(REQUIRED ACTION)
Return every record below exactly; leave out the images.

(RECORDS)
"""

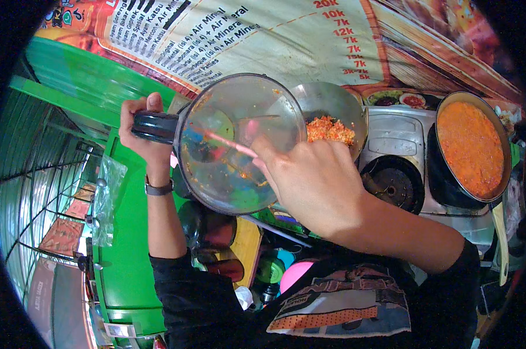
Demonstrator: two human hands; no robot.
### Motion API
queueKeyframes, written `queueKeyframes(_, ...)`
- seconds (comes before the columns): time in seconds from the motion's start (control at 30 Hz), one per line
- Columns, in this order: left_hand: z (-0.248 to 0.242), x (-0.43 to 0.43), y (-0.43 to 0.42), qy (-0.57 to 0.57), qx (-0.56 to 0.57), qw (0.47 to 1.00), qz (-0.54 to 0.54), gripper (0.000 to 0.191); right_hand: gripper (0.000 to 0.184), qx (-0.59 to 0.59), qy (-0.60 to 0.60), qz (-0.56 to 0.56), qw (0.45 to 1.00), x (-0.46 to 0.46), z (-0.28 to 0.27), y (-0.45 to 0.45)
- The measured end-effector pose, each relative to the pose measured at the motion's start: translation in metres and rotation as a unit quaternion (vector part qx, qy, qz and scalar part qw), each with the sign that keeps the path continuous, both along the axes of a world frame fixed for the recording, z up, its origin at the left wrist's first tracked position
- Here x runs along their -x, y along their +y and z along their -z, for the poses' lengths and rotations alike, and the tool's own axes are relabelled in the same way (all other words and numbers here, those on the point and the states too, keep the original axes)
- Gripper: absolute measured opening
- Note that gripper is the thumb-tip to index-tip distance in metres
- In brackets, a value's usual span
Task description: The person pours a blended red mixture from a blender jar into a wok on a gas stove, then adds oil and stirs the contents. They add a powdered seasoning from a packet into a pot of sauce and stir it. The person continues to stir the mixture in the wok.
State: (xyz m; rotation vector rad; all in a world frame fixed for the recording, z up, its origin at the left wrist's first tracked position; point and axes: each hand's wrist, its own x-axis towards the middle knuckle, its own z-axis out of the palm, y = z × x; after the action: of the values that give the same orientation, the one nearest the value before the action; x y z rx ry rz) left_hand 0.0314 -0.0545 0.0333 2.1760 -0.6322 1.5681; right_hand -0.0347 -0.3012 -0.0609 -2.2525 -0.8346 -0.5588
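Note:
My left hand (pixel 147 118) grips the black handle of a transparent blender jug (pixel 245 192), which is tilted so that I look into or through it. Smears and small bits of orange-red food cling to its wall. In my right hand (pixel 315 187) is a thin pink utensil (pixel 234 146), reaching across the jug; its far end is hard to make out. Behind the jug's right side stands a metal wok (pixel 332 96) with chopped orange-red food (pixel 330 131) in it, just beyond my right knuckles.
At the right, a deep pan (pixel 446 174) full of orange sauce (pixel 472 148) sits on a steel gas stove (pixel 396 131), its pale handle pointing towards me. A blackened burner (pixel 391 185) lies left of it. A printed banner (pixel 289 52) hangs behind; green panels (pixel 127 227) stand left.

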Motion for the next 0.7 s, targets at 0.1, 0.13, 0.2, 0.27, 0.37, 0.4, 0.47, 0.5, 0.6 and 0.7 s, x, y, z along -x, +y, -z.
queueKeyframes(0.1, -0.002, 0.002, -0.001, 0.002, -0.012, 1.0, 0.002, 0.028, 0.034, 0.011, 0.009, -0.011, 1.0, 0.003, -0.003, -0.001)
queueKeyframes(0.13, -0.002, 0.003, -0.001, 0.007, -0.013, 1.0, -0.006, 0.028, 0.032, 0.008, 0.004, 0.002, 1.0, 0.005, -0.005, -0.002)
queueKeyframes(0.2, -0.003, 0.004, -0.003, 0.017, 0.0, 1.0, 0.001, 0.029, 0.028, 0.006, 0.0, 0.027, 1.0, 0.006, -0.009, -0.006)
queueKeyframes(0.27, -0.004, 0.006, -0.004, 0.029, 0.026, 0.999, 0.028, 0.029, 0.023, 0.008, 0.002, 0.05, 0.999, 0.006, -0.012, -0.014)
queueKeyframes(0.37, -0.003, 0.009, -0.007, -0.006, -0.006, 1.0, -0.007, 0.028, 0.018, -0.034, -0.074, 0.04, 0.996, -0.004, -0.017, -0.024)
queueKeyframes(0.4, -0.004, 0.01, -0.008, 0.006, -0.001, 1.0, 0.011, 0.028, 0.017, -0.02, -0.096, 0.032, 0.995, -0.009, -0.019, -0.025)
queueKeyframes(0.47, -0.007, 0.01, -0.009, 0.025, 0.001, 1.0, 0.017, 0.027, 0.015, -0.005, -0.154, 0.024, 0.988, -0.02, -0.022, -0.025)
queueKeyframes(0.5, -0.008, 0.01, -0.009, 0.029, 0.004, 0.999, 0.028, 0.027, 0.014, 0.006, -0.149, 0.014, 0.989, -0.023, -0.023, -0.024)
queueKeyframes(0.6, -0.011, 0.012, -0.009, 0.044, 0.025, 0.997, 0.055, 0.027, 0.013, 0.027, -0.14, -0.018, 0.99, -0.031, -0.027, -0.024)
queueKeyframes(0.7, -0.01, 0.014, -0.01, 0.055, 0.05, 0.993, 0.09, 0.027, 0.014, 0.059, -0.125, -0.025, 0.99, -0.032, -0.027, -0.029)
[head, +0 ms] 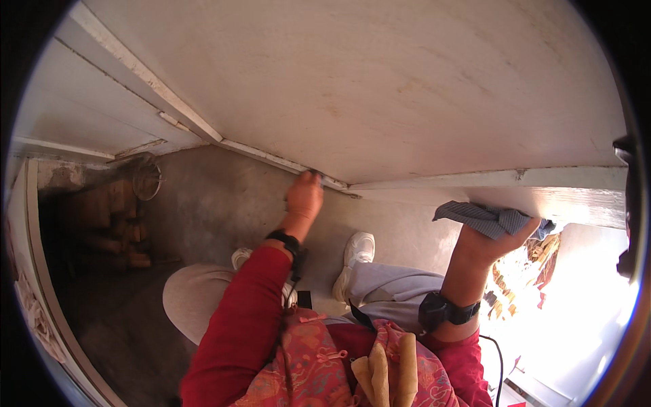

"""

(TASK RESULT)
Demonstrator: two human hands; no robot.
### Motion API
queueKeyframes, written `queueKeyframes(_, ...)`
- seconds (comes before the columns): time in seconds from the motion's start (control at 30 Hz), one per line
- Columns, in this order: left_hand: z (-0.248 to 0.242), x (-0.43 to 0.43), y (-0.43 to 0.42), qy (-0.57 to 0.57), qx (-0.56 to 0.57), qw (0.47 to 1.00), qz (-0.54 to 0.54), gripper (0.000 to 0.191); right_hand: gripper (0.000 to 0.184), qx (-0.59 to 0.59), qy (-0.60 to 0.60), qz (-0.56 to 0.56), qw (0.45 to 1.00), x (-0.46 to 0.46), z (-0.28 to 0.27), y (-0.45 to 0.45)
- The measured end-effector pose, each relative to the pose measured at the motion's start: translation in metres and rotation as a unit quaternion (vector part qx, qy, qz and scalar part qw), each with the sign that keeps the path continuous, both along the axes of a world frame fixed for the recording, z up, its origin at the left wrist's first tracked position
- Here x runs along their -x, y along their +y and z along their -z, for the poses' lengths and rotations alike, and the tool's own axes are relabelled in the same way (all other words and numbers here, those on the point and the states too, keep the original axes)
- Gripper: absolute measured opening
- Note that gripper is the thumb-tip to index-tip distance in metres
- In brackets, a value's usual span
Task description: The person pours a blended red mixture from a blender jar into a wok on a gas stove, then adds oil and stirs the contents. They add a powdered seasoning from a packet into a pot of sauce and stir it. The person continues to stir the mixture in the wok.
State: (xyz m; rotation vector rad; all in a world frame fixed for the recording, z up, its origin at the left wrist's first tracked position; point and axes: each hand's wrist, its own x-axis towards the middle knuckle, its own z-axis out of the palm, y = z × x; after the action: of the values that give the same orientation, the one nearest the value before the action; x y z rx ry rz) left_hand 0.0314 -0.0545 0.0333 2.1760 -0.6322 1.5681; right_hand -0.0347 -0.3012 -0.0609 -2.2525 -0.8346 -0.5588
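Note:
My left hand (pixel 147 118) grips the black handle of a transparent blender jug (pixel 245 192), which is tilted so that I look into or through it. Smears and small bits of orange-red food cling to its wall. In my right hand (pixel 315 187) is a thin pink utensil (pixel 234 146), reaching across the jug; its far end is hard to make out. Behind the jug's right side stands a metal wok (pixel 332 96) with chopped orange-red food (pixel 330 131) in it, just beyond my right knuckles.
At the right, a deep pan (pixel 446 174) full of orange sauce (pixel 472 148) sits on a steel gas stove (pixel 396 131), its pale handle pointing towards me. A blackened burner (pixel 391 185) lies left of it. A printed banner (pixel 289 52) hangs behind; green panels (pixel 127 227) stand left.
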
Motion for the next 0.7 s, targets at 0.1, 0.13, 0.2, 0.27, 0.37, 0.4, 0.47, 0.5, 0.6 and 0.7 s, x, y, z along -x, +y, -z.
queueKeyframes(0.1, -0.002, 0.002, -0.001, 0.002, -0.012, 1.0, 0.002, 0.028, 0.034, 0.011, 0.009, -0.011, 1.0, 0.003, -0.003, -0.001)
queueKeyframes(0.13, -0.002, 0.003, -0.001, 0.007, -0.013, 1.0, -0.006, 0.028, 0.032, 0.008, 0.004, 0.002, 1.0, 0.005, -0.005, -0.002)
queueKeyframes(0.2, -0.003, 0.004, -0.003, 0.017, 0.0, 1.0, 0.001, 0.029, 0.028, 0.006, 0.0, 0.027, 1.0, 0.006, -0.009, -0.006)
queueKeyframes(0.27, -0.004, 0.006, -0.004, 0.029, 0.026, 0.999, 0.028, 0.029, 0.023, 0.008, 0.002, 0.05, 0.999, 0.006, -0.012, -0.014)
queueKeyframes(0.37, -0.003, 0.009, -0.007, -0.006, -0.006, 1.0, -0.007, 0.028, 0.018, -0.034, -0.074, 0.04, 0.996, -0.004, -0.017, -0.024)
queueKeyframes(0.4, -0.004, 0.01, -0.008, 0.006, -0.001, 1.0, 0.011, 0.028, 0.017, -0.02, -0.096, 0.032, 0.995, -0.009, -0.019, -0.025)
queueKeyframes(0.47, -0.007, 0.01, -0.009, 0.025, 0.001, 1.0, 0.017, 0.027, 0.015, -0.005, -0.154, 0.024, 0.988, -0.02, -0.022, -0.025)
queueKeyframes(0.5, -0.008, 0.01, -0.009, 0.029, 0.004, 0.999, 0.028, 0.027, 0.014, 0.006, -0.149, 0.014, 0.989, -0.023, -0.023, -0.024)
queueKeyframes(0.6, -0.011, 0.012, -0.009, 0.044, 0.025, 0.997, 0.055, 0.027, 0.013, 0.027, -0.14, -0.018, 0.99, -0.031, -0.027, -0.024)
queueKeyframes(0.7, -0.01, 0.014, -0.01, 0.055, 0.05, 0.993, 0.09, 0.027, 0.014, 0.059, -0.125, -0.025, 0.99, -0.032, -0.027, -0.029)
[head, +0 ms] 

No further output remains.